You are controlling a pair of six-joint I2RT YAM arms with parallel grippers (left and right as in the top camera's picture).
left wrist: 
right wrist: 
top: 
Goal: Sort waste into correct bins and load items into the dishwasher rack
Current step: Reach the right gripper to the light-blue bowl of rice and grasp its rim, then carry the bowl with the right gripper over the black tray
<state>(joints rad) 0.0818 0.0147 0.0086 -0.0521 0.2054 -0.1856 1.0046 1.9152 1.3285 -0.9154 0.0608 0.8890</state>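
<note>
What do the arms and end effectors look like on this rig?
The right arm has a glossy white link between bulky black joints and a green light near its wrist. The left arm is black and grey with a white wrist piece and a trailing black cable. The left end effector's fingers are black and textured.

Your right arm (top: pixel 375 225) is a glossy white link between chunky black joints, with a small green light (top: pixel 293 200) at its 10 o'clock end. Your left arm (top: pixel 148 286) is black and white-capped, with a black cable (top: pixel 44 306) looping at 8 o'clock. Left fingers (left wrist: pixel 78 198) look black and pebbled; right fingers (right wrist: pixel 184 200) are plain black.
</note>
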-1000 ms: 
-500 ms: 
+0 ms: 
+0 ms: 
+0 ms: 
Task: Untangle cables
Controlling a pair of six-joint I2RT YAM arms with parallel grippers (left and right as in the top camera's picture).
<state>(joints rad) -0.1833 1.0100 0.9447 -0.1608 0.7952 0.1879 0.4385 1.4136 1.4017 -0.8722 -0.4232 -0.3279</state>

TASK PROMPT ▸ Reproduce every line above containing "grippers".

SOLUTION TO THIS EXERCISE ▸
You are controlling a pair of six-joint I2RT YAM arms with parallel grippers (left and right as in the top camera's picture).
Controlling a pair of six-joint I2RT YAM arms with parallel grippers (left and right as in the top camera's picture).

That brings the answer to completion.